Personal information
- Full name: Kenneth Walter Bagley
- Born: 7 October 1939 (age 86) Perth, Western Australia
- Original team: Midland

Playing career^{1}
- Years: Club / Games (Goals)
- 1958–1970: Swan Districts / 230 (98)

Representative team honours
- Years: Team / Games (Goals)
- 1961–1966: Western Australia / 15 (4)
- ^{1} Playing statistics correct to the end of 1970.^{2} Representative statistics correct as of 1966.

Career highlights
- WANFL premiership player – 1961, 1962, 1963; Simpson Medal – 1963;

= Ken Bagley =

Australian rules footballer

Kenneth Walter Bagley (born 7 October 1939) is a former Australian rules football player who played for the Swan Districts Football Club in the Western Australian National Football League (WANFL) between 1958 and 1970.

==Playing career==
Bagley was recruited from Midland, making his league debut for Swan Districts in 1958.

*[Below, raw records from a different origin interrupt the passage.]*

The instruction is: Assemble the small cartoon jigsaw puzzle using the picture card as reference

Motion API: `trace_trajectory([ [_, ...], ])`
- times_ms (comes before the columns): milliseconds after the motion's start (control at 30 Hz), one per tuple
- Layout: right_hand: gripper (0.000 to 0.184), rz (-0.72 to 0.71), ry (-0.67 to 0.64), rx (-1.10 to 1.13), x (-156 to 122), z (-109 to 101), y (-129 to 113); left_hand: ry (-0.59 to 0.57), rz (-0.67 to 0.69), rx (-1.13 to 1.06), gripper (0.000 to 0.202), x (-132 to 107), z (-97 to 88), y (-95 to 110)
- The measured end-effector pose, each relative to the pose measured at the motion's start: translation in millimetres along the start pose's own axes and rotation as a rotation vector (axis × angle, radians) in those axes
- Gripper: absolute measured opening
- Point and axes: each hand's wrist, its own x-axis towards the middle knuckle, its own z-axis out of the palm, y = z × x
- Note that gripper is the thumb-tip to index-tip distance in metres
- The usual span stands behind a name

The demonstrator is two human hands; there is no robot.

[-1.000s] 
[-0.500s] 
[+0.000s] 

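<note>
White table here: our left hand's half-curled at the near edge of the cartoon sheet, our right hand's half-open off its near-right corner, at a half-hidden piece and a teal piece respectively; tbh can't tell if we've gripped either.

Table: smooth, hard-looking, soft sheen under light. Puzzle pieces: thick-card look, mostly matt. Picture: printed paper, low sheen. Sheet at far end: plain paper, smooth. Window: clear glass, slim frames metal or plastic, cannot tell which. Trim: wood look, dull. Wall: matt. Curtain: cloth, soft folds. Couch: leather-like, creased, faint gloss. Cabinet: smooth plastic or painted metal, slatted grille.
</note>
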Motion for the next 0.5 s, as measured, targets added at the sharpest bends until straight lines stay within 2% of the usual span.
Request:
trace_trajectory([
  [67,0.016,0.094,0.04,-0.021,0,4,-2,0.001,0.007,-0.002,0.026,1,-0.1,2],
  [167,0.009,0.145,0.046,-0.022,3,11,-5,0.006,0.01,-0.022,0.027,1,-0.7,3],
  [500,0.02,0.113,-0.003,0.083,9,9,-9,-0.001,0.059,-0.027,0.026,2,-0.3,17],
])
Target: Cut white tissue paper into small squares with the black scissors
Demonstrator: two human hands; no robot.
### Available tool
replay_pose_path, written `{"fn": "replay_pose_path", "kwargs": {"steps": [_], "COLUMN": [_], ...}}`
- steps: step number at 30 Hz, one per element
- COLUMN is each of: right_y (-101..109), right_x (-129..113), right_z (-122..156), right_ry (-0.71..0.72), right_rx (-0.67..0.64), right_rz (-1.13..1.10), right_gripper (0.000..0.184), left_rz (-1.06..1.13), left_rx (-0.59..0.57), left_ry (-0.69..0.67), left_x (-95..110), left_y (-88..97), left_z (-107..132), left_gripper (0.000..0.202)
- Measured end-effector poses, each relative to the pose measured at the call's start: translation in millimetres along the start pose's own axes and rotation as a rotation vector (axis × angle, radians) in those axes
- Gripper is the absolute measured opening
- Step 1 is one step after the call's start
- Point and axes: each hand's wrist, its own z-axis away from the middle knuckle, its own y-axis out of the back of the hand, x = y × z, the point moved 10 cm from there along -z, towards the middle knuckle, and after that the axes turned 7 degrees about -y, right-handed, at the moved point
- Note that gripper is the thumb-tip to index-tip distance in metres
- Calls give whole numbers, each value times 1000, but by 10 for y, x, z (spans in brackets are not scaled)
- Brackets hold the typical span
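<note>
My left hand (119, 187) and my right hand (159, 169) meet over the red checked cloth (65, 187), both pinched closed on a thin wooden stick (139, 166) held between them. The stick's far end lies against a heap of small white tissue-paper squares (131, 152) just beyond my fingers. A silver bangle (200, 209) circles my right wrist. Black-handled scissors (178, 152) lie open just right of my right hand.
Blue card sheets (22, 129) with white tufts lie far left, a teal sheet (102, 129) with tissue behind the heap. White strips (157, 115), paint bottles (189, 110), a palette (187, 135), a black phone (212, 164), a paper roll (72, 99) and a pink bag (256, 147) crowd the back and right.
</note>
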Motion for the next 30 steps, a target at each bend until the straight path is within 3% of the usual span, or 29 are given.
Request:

A life member of Swan Districts, Bagley played 232 games for the Swans and was a premiership player three times in 1961, 1962 and 1963. He was awarded a Simpson Medal for his best on ground performance in the 1963 grand final.

Bagley was picked in the WA State team in 1961 and 1966 and appears in the Swan Districts team of the century on a half back flank.